Die beiden Brüder Naftali und Shmuel Fürst überlebten im Winter 1945 unter widrigsten Bedingungen den Todesmarsch aus dem KZ Auschwitz nach Buchenwald. Der Zusammenhalt der Brüder half ihnen im Kampf ums Überleben.

(erinnern.at)

Freundschaft im Konzentrationslager: Ludwig Hamburger im Interview mit David P. Boder, 26. August 1946.

Ludwig Hamburger und sein Freund überlebten einen Todesmarsch vom KZ Auschwitz nach Buchenwald und wurden dort befreit. Sie gingen anschließend gemeinsam in die Schweiz.

(„Voices of the Holocaust“, Illinois Institute of Technology)

Befreite jüdische Kinder in Buchenwald, 20. April 1945.

Zweiter von rechts in der zweiten Reihe ist Markus Milstein. Sein Bruder Shraga wurde im Januar 1945 nach Bergen-Belsen gebracht und dort befreit. Die Milstein-Brüder stammten wie andere Jungen auf dem Foto aus Piotrków Trybunalski und blieben in Buchenwald als Gruppe zusammen. Zu der Gruppe gehörte auch Israel Meir Lau (vordere Reihe, zweiter von rechts). Er war von 1993 bis 2003 aschkenasischer Oberrabbiner des Staates Israel.

(Gedenkstätte Buchenwald)

„Die Gruppe – das hat sehr geholfen, die Zeit zu überstehen“. Bericht von Shraga Milstein, Februar 2021.

Im Interview erwähnt er das Foto aus Buchenwald, auf dem sein befreiter Bruder Markus zu sehen ist.

(Gedenkstätte Buchenwald)

„Und ich habe mich mit diesem Jungen angefreundet. Das war Ende 1942. Ende 1944 oder Januar 1945, als ich in den Kinderblock in Buchenwald komme, ist dieser Junge auch dort. Ich erkenne ihn, und er erkennt mich, nach fast zwei Jahren. Wir sagen nichts. Das erste, was er macht: er nimmt die Hälfte seines Brotes und gibt sie mir.

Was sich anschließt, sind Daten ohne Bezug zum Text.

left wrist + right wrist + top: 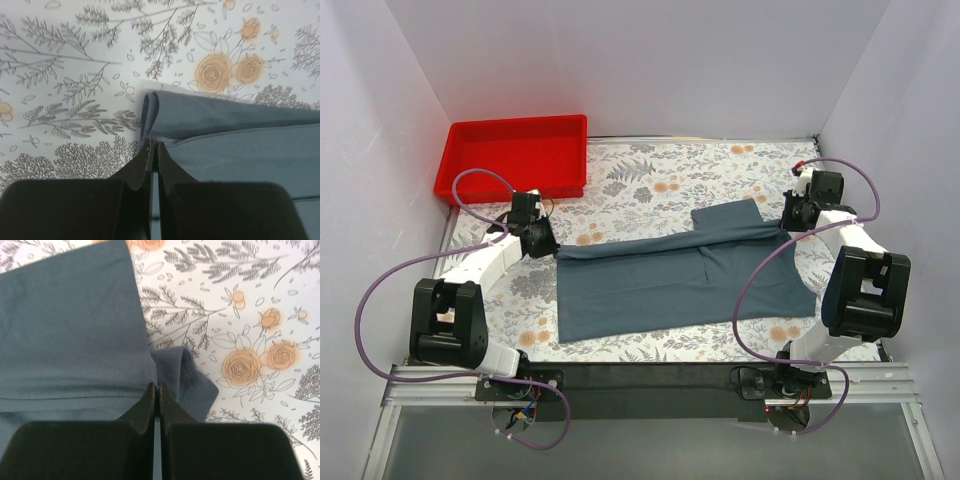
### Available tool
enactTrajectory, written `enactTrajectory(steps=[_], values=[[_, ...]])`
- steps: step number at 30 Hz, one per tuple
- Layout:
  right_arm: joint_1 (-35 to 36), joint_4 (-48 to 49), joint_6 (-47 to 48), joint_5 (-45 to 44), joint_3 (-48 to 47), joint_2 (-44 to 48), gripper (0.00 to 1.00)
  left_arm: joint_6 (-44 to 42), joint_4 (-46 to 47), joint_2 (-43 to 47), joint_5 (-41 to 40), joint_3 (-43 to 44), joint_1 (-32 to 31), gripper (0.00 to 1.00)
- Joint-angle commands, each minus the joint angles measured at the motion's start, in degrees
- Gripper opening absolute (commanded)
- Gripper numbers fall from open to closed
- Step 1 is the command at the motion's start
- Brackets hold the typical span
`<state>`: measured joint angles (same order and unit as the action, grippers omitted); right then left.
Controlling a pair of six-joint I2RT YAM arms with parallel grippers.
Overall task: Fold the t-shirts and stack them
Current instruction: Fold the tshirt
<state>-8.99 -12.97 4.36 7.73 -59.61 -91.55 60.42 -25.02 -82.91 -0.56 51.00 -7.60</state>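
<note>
Nearest us, across the middle of the bench [650, 175], lies the one t-shirt [660, 280] in view. Its far long edge is doubled over towards us and a sleeve sticks out at upper centre, so we judge the first lengthwise fold to be laid or nearly so. The cross folds and any stacking are not yet done. At the shirt's far left corner the left hand [152, 147] has its fingers pressed together, and the puckered cloth at the tips suggests they are clamped on it. The right hand [156, 389] is pinched the same way at the far right corner. The fingers hide the pinch itself, and we cannot count the layers. Farthest off, at upper left, sits a red tray [510, 155].
</note>
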Motion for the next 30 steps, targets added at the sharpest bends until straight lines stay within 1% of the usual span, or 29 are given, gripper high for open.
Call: enactTrajectory(steps=[1, 6, 9, 14, 15, 20, 25, 30], values=[[-0.94, 3.74, -1.37, -2.37, 1.60, 1.81, 0.01, 2.15, -1.09, 2.67, 0.56, -1.95, 0.56, 0.00], [-1.29, 4.10, -2.42, -3.07, 3.19, 0.67, 0.01, 4.43, -0.39, 2.06, 0.47, -4.42, 0.56, 0.00], [-1.38, 4.01, -3.30, -2.98, 3.98, -0.73, 0.01, 5.66, -0.47, 1.53, 3.45, -5.65, 0.56, 0.00], [-1.81, 4.01, -4.01, -3.42, 5.03, -2.23, 0.01, 6.37, -0.39, 1.53, 3.72, -7.14, 0.56, 0.00], [-1.82, 4.01, -5.40, -3.85, 5.12, -2.49, 0.01, 6.37, -0.39, 1.44, 3.37, -7.58, 0.56, 0.00], [-1.82, 2.69, -7.52, -6.05, 6.08, -2.94, 0.01, 6.20, -0.21, -0.31, 3.46, -7.76, 0.56, 0.00], [-1.99, 2.60, -7.79, -6.50, 5.66, -0.74, 0.01, 6.02, -0.39, 1.88, 1.88, -7.06, 0.56, 0.00], [-1.90, 2.16, -7.88, -6.23, 4.33, -0.74, 0.02, 6.02, -1.00, 2.32, 1.26, -6.35, 0.56, 0.00]])
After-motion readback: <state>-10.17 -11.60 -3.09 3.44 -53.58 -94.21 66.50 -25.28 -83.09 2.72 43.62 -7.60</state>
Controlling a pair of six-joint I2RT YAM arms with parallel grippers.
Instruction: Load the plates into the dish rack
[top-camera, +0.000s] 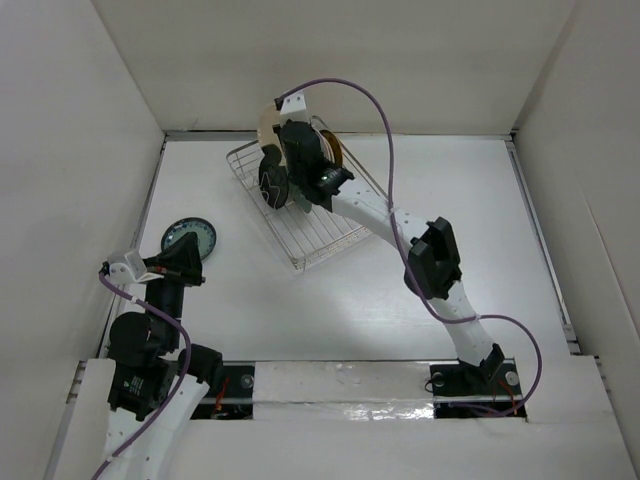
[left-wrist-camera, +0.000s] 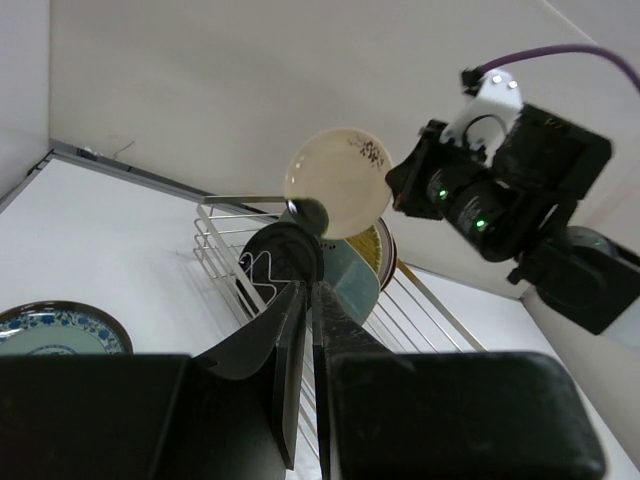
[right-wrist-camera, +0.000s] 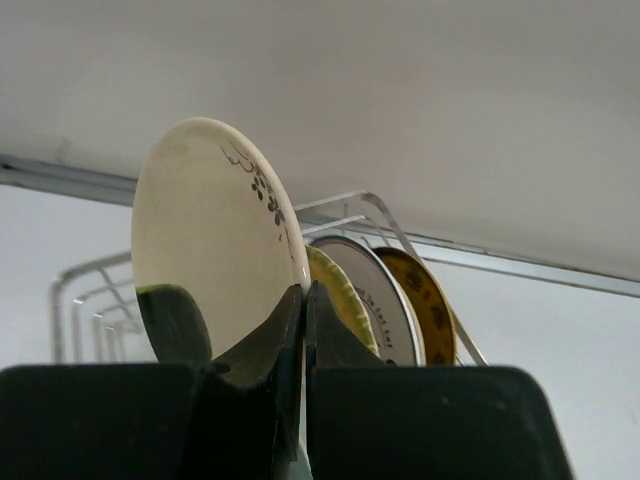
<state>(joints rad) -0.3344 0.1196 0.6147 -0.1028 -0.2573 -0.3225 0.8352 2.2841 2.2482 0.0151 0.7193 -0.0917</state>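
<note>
the right fingers (right-wrist-camera: 290, 335) are pinching the rim of a cream plate (right-wrist-camera: 205, 235) at its lower edge. the plate stands on edge, with a small dark sprig painted near its top. in the top view it is over the 11 o'clock end of the dish rack (top-camera: 322, 240); whether its rim touches the wires i cannot tell. the rack lies askew on the table (top-camera: 450, 210), toward 12 o'clock from the table's middle.

in the right wrist view, three more plates stand upright in the rack's slots behind the cream plate. nearest is a yellow-green plate (right-wrist-camera: 338, 288), then a white plate (right-wrist-camera: 378, 300) with dark marks round its rim. a brown-and-gold plate (right-wrist-camera: 425, 295) is farthest back. the left wrist view also shows a glossy black plate (left-wrist-camera: 283, 255) upright at the rack's near end.

the left fingers (left-wrist-camera: 295, 330) are pressed together with nothing between them, over the table at about 8 o'clock. a teal patterned plate (top-camera: 188, 238) lies flat on the table just beside them, at 9 o'clock, well apart from the rack.
</note>
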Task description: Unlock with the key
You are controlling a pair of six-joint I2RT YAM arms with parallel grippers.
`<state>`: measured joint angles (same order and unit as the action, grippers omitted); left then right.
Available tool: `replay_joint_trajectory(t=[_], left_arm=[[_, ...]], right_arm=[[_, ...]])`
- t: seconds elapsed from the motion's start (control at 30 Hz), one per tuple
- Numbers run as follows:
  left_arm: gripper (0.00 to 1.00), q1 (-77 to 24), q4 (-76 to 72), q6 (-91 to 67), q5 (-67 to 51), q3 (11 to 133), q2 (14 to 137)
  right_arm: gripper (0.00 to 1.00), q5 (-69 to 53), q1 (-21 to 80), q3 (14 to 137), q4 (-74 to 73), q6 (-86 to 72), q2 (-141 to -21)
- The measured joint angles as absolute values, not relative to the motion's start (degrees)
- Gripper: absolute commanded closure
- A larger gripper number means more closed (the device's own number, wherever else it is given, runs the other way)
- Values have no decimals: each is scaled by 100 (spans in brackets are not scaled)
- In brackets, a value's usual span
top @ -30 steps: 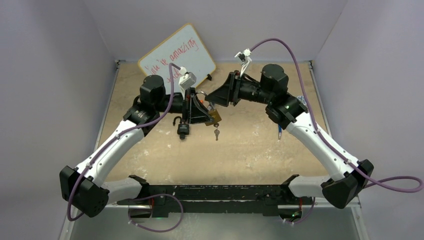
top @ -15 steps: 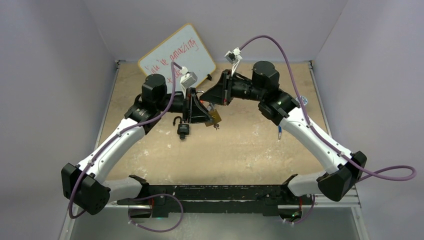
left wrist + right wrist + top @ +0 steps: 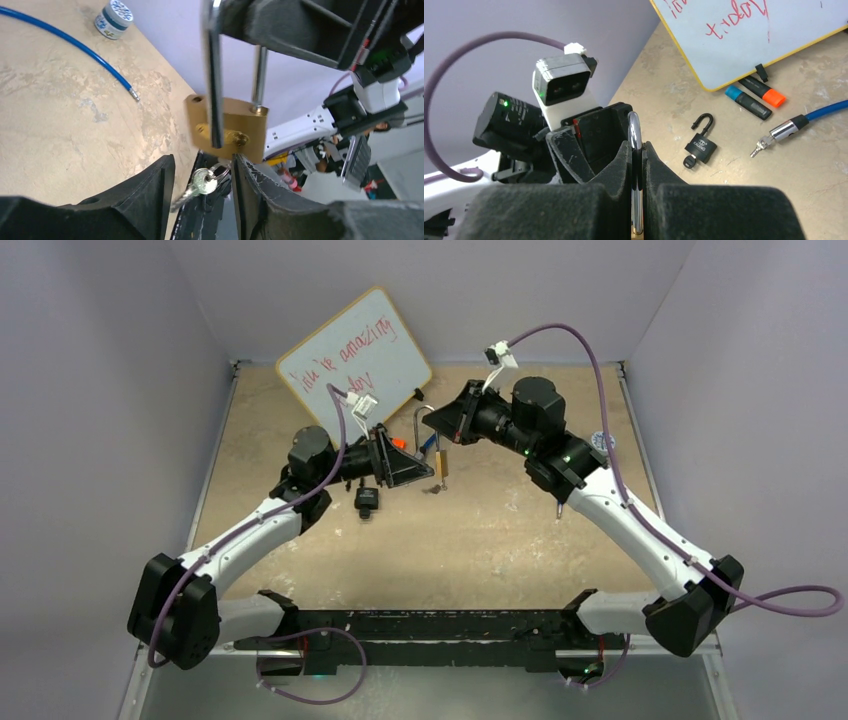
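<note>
A brass padlock hangs in the air by its long steel shackle. My right gripper is shut on that shackle, and in the top view the right gripper sits just above the padlock. A silver key on a ring dangles below the brass body. My left gripper is open just under the padlock. The key hangs between its fingers without being pinched. From above, the left gripper points right at the padlock's lower end.
A small black padlock with its shackle open and a key in it lies on the table. The whiteboard leans at the back, with two markers beside it. A blue cable and a small white pot lie to the right.
My right gripper has shut on the shackle and now carries the padlock. My left gripper has opened, let the brass body go and dropped lower.
</note>
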<state>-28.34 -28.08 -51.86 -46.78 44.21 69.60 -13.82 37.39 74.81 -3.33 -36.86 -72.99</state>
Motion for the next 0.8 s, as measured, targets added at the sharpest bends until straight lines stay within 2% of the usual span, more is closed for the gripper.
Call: replay_joint_trajectory(t=[0.17, 0.23, 0.43, 0.6, 0.8], left_arm=[[81, -2853, -3380, -5756, -4128, 4178, 6980], [82, -2856, -3548, -5815, -4005, 4176, 6980], [75, -2860, -3339, -5714, -3697, 4174, 6958], [64, -2906, -1717, -5039, -2714, 4165, 6517], [59, -2891, -316, -4532, -1592, 3817, 5839]], right_arm=[[100, -1153, 3739, 7387, -246, -3924, -7277], [100, -1092, 3739, 7352, -272, -3992, -7262], [100, -814, 3739, 7264, -491, -4101, -7255], [100, -386, 3750, 7124, -972, -4088, -7218], [100, 64, 3747, 6248, -1463, -3983, -6923]])
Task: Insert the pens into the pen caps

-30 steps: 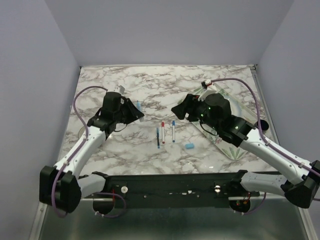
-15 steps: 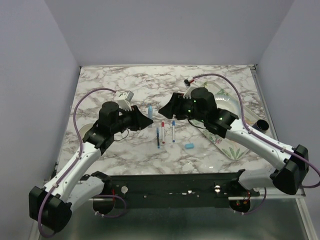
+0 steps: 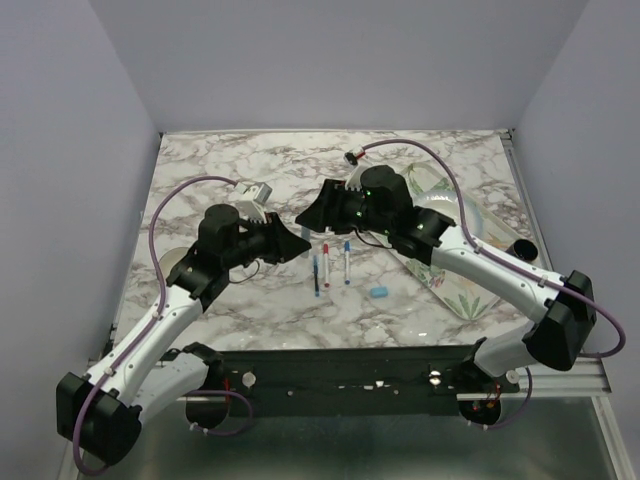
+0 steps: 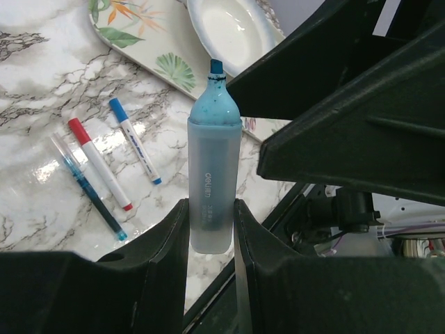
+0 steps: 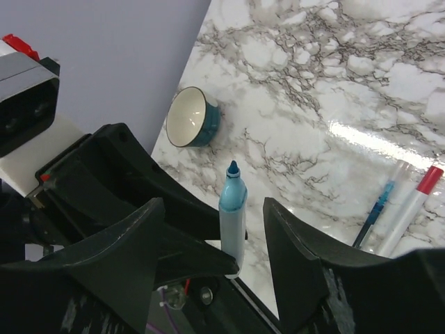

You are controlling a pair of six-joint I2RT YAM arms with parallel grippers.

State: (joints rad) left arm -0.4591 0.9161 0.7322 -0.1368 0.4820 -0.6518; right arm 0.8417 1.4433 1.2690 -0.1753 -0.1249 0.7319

Und wissen Sie, ein Stück Brot in Buchenwald, das ist, kann ich Ihnen sagen, das Leben.“

Ein Stückchen Brot. Jack Aizenberg im Interview mit der USC Shoah Foundation, 8. Juli 1997.

Jack Aizenberg wurde als 16-jähriger im Winter 1944 nach Buchenwald deportiert. Dort kam er zusammen mit anderen Jugendlichen in den Kinderblock 66. Nach der Befreiung emigrierte er nach Manchester (England), wo er gemeinsam mit anderen ehemaligen Buchenwaldhäftlingen in ein Heim kam. Einige Zeit wohnte er dort auch mit seinem Freund Pinchas Koronitz zusammen, den er in Buchenwald kennengelernt hatte.